__Task prompt__.
From top to bottom, print the listing word for word and skip any pictures it contains.

__Data shown__.
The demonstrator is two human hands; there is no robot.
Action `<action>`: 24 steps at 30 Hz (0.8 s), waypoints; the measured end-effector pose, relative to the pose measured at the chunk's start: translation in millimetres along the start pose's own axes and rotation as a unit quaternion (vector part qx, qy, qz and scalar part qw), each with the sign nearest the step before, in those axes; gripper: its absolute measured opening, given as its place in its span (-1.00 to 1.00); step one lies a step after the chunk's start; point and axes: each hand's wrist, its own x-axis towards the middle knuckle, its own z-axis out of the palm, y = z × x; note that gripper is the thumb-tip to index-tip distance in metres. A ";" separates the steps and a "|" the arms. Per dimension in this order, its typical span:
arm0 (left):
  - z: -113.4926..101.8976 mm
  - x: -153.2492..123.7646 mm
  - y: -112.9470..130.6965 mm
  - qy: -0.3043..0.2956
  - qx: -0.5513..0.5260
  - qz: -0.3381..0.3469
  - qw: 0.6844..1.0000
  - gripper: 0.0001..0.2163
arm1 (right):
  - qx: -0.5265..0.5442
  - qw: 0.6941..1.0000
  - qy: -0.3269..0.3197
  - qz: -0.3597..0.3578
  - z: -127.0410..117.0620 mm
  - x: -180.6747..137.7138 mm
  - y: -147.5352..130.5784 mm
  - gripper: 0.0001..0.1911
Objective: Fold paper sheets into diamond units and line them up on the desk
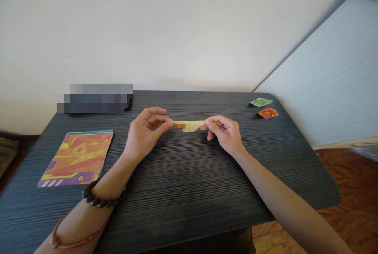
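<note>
- Left hand point(146, 132): thumb and forefinger closed in a pinch on the paper's left tip, the other fingers loosely bent and fanned above it.
- Right hand point(226, 132): thumb and forefinger likewise nipped together on the right end, the remaining fingers curled underneath.
- Between them, the paper point(190, 125), a small folded strip, pale yellow with an orange patch toward the left. Its long axis runs side to side, nearly parallel to the table's far edge. The long straight edge faces the wall; the slanted sides narrow to a short edge pointing back at the person. I can't tell whether it touches the table.
- The table point(189, 175), dark and ribbed, spreads below the paper to the near edge and beyond it to the wall point(177, 29).
- Leftward, a stack point(78, 157) of patterned sheets lies just beside the left forearm, which wears dark beads point(103, 199). Behind the stack sits a dark object point(94, 106), blurred into blocks.
- Rightward, table top stretches from the right hand to a green fold point(261, 102) and an orange fold point(268, 113), near each other by the far right corner. The right forearm crosses the near edge.
</note>
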 end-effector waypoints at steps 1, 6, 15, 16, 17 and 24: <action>0.7 0.2 0.3 0.001 -0.020 -0.012 1.000 -0.66 | 0.009 1.000 0.000 0.008 0.3 0.1 -1.1 -0.79; 3.9 -1.2 -1.1 -0.037 -0.071 -0.067 0.995 -0.71 | 0.035 0.999 0.010 0.025 1.9 0.5 -4.4 -0.79; 6.1 -3.5 1.1 -0.008 -0.041 -0.072 0.997 -0.72 | 0.033 0.999 0.007 0.028 2.3 0.5 -1.1 -0.75; 6.6 -3.5 1.5 -0.002 -0.042 -0.067 0.997 -0.72 | 0.030 0.999 0.005 0.030 2.3 0.4 -0.5 -0.74; 7.1 -3.4 2.0 0.003 -0.043 -0.062 0.997 -0.73 | 0.027 0.999 0.004 0.032 2.3 0.2 0.0 -0.74; 5.7 -4.7 6.5 0.004 0.007 -0.050 0.999 -0.75 | 0.012 0.999 -0.008 0.043 1.4 0.1 -0.2 -0.74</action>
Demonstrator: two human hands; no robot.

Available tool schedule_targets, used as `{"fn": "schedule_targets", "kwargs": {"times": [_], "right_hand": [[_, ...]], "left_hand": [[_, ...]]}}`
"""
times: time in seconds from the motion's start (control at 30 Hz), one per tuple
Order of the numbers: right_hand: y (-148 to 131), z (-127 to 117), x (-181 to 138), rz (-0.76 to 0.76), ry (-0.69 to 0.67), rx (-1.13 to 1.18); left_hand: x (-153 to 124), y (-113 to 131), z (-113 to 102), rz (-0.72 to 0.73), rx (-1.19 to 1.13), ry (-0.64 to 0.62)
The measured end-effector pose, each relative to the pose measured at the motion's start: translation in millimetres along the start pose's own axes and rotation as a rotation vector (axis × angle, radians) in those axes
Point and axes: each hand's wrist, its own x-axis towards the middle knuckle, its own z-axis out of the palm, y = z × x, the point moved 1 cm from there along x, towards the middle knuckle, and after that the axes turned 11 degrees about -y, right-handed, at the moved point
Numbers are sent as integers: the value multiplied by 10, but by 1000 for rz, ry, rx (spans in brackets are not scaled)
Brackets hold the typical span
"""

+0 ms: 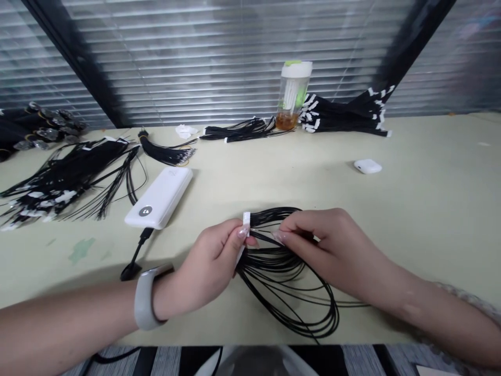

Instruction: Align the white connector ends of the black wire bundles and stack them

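Note:
A white multi-pin connector (246, 217) is pinched between the thumb and fingers of my left hand (213, 253). Many thin black wires (274, 251) run from the connector toward the right and curve round in loops above the table. Just right of the connector, my right hand (332, 245) pinches a thin black wire (263, 231) close to its end, thumb against forefinger. That wire's end points at the connector; whether it sits inside a slot I cannot tell. Some of the loops pass behind my right hand.
A white power bank (160, 197) with a black cable (135, 256) lies left. Black wire bundles (78, 172) cover the far left; more wire bundles (344, 112) lie along the blinds beside a drink bottle (293, 96). A white earbud case (368, 166) rests at right.

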Motion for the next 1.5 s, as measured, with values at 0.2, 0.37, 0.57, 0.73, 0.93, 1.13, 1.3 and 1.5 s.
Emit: {"fn": "schedule_targets", "kwargs": {"times": [0.2, 0.37, 0.57, 0.73, 0.93, 1.13, 1.3, 1.5], "right_hand": [[-15, 9, 27, 2, -12, 6], [-13, 13, 29, 10, -18, 14], [2, 22, 18, -51, -46, 9], [36, 63, 51, -115, -5, -45], [90, 69, 93, -111, -14, -72], [118, 1, 97, -143, -80, -130], [107, -83, 45, -245, 81, -282], [100, -206, -64, 74, -151, -397]], "left_hand": [[-21, 4, 10, 26, 9, -2], [-27, -6, 8, 26, -20, -19], [-32, 19, 14, 40, -7, -29], [-33, 57, 10, 65, 18, -77], [-17, 34, 15, 58, -28, -77], [-16, 13, 31, -28, -154, -90], [-17, 6, 8, -4, -106, 21], [4, -63, -9, -153, -339, 152]]}}
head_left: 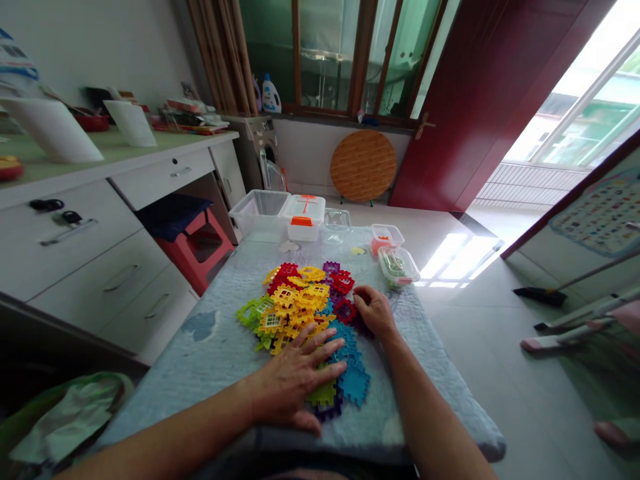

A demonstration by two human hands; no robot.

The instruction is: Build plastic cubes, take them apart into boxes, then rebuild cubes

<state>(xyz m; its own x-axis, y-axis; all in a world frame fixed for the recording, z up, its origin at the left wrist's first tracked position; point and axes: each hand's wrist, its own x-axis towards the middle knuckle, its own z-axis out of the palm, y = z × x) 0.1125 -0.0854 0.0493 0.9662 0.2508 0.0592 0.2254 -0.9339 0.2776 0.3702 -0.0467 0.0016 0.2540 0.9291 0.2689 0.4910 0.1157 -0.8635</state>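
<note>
A heap of plastic building pieces with notched edges lies on the cloth-covered table. Yellow window-frame pieces (285, 300) sit on top, with green pieces (247, 313) at the left, red pieces (343, 283) at the right and blue pieces (354, 383) nearer me. My left hand (295, 373) lies across the near side of the heap, fingers spread over yellow, green and blue pieces. At the heap's right edge, my right hand (374, 310) has its fingers curled together beside a dark red piece (345, 310). What its fingertips hold, if anything, is hidden.
At the table's far end stand a clear bin (260, 210) and a lidded box with orange clasps (304, 217). Two small clear containers (399, 265) (386, 237) sit at the far right. A red stool (195, 247) and white drawers (115, 273) are at the left.
</note>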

__Your response__.
The demonstrator is two human hands; there is no robot.
Action `<action>`: 24 steps at 30 Hz (0.8 s), waypoints; the measured end-effector pose, relative to the pose measured at the chunk's start: translation in millimetres along the start pose's own axes and rotation as a unit quaternion (vector part qx, qy, qz and scalar part qw), each with the sign nearest the step before, in those axes; gripper: its absolute measured opening, given as its place in its span (-1.00 to 1.00); step one lies a step after the chunk's start; point and axes: each hand's wrist, its own x-axis towards the middle knuckle, its own z-axis out of the palm, y = z × x; note that gripper is the thumb-tip to index-tip distance in metres. A ";" separates the steps and a "|" the arms. Per dimension in this order, its typical span:
arm0 (left):
  - z: -113.4926..101.8976 mm
  - x: -153.2492..123.7646 mm
  - y: -112.9470..130.6965 mm
  - qy: -0.3043..0.2956
  - qx: -0.5513..0.5260
  - qz: -0.3381..0.3469
  - qw: 0.6844..1.0000
  - gripper: 0.0001..0.2163
arm1 (right):
  - qx: -0.5265..0.5442
  - qw: 0.6941..1.0000
  - qy: -0.3269..0.3197
  - qz: -0.3597..0.3578
  - z: -127.0410..117.0620 mm
  - x: -180.6747..137.7138 mm
  - y: -147.5352..130.5784 mm
  - gripper: 0.0001..0.1911
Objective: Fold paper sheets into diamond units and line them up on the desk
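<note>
- Left hand point(146, 132): thumb and forefinger closed in a pinch on the paper's left tip, the other fingers loosely bent and fanned above it.
- Right hand point(226, 132): thumb and forefinger likewise nipped together on the right end, the remaining fingers curled underneath.
- Between them, the paper point(190, 125), a small folded strip, pale yellow with an orange patch toward the left. Its long axis runs side to side, nearly parallel to the table's far edge. The long straight edge faces the wall; the slanted sides narrow to a short edge pointing back at the person. I can't tell whether it touches the table.
- The table point(189, 175), dark and ribbed, spreads below the paper to the near edge and beyond it to the wall point(177, 29).
- Leftward, a stack point(78, 157) of patterned sheets lies just beside the left forearm, which wears dark beads point(103, 199). Behind the stack sits a dark object point(94, 106), blurred into blocks.
- Rightward, table top stretches from the right hand to a green fold point(261, 102) and an orange fold point(268, 113), near each other by the far right corner. The right forearm crosses the near edge.
</note>
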 end-effector waypoints at steps 1, 6, 15, 16, 17 and 24: <action>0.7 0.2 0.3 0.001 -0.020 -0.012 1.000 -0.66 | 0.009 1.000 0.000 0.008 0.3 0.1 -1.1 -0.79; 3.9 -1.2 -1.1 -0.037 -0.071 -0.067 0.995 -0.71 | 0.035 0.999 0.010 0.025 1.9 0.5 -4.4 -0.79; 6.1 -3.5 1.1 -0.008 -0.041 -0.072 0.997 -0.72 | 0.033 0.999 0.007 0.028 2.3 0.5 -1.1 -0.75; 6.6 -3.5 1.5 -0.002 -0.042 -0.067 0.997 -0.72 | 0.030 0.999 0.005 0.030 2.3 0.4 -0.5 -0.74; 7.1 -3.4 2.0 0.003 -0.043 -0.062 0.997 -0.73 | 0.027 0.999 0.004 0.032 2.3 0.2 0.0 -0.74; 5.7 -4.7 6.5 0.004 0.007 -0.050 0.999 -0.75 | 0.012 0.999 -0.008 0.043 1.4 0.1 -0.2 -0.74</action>
Demonstrator: two human hands; no robot.

Available tool schedule_targets, used as `{"fn": "schedule_targets", "kwargs": {"times": [_], "right_hand": [[_, ...]], "left_hand": [[_, ...]]}}`
"""
times: time in seconds from the motion's start (control at 30 Hz), one per tuple
Order of the numbers: right_hand: y (-148 to 131), z (-127 to 117), x (-181 to 138), rz (-0.76 to 0.76), ry (-0.69 to 0.67), rx (-1.13 to 1.18); left_hand: x (-153 to 124), y (-113 to 131), z (-113 to 102), rz (-0.72 to 0.73), rx (-1.19 to 1.13), ry (-0.64 to 0.62)
The measured end-effector pose, each relative to the pose measured at the motion's start: translation in millimetres along the start pose's own axes and rotation as a rotation vector (axis × angle, radians) in those axes
Point and axes: each hand's wrist, its own x-axis towards the middle knuckle, its own z-axis out of the palm, y = z × x, the point moved 1 cm from there along x, towards the middle knuckle, and after that the axes turned 11 degrees about -y, right-handed, at the moved point
Numbers are sent as integers: the value multiplied by 10, but by 1000 for rz, ry, rx (spans in brackets are not scaled)
Brackets hold the typical span
"""

+0 ms: 

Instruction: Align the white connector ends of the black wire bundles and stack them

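Note:
A white multi-pin connector (246, 217) is pinched between the thumb and fingers of my left hand (213, 253). Many thin black wires (274, 251) run from the connector toward the right and curve round in loops above the table. Just right of the connector, my right hand (332, 245) pinches a thin black wire (263, 231) close to its end, thumb against forefinger. That wire's end points at the connector; whether it sits inside a slot I cannot tell. Some of the loops pass behind my right hand.
A white power bank (160, 197) with a black cable (135, 256) lies left. Black wire bundles (78, 172) cover the far left; more wire bundles (344, 112) lie along the blinds beside a drink bottle (293, 96). A white earbud case (368, 166) rests at right.
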
Motion for the next 1.5 s, as measured, with values at 0.2, 0.37, 0.57, 0.73, 0.93, 1.13, 1.3 and 1.5 s.
Emit: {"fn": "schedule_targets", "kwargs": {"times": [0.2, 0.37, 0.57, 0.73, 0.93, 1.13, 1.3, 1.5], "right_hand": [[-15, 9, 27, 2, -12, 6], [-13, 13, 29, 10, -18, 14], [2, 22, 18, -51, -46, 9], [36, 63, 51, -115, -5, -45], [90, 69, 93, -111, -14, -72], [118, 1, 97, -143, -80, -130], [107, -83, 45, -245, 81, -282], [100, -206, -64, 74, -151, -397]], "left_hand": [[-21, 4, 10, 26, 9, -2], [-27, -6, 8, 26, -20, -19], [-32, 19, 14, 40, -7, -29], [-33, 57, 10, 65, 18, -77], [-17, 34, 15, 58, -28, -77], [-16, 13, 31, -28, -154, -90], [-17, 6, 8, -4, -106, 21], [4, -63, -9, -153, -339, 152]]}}
head_left: 

A demonstration by two human hands; no robot.

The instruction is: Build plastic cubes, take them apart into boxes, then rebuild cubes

<state>(xyz m; its own x-axis, y-axis; all in a world frame fixed for the recording, z up, its origin at the left wrist's first tracked position; point and axes: each hand's wrist, its own x-axis towards the middle knuckle, its own z-axis out of the palm, y = z × x) 0.1125 -0.0854 0.0493 0.9662 0.2508 0.0592 0.2254 -0.9339 0.2776 0.3702 -0.0467 0.0016 0.2540 0.9291 0.2689 0.4910 0.1157 -0.8635</state>
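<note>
A heap of plastic building pieces with notched edges lies on the cloth-covered table. Yellow window-frame pieces (285, 300) sit on top, with green pieces (247, 313) at the left, red pieces (343, 283) at the right and blue pieces (354, 383) nearer me. My left hand (295, 373) lies across the near side of the heap, fingers spread over yellow, green and blue pieces. At the heap's right edge, my right hand (374, 310) has its fingers curled together beside a dark red piece (345, 310). What its fingertips hold, if anything, is hidden.
At the table's far end stand a clear bin (260, 210) and a lidded box with orange clasps (304, 217). Two small clear containers (399, 265) (386, 237) sit at the far right. A red stool (195, 247) and white drawers (115, 273) are at the left.
</note>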

That finishes the output.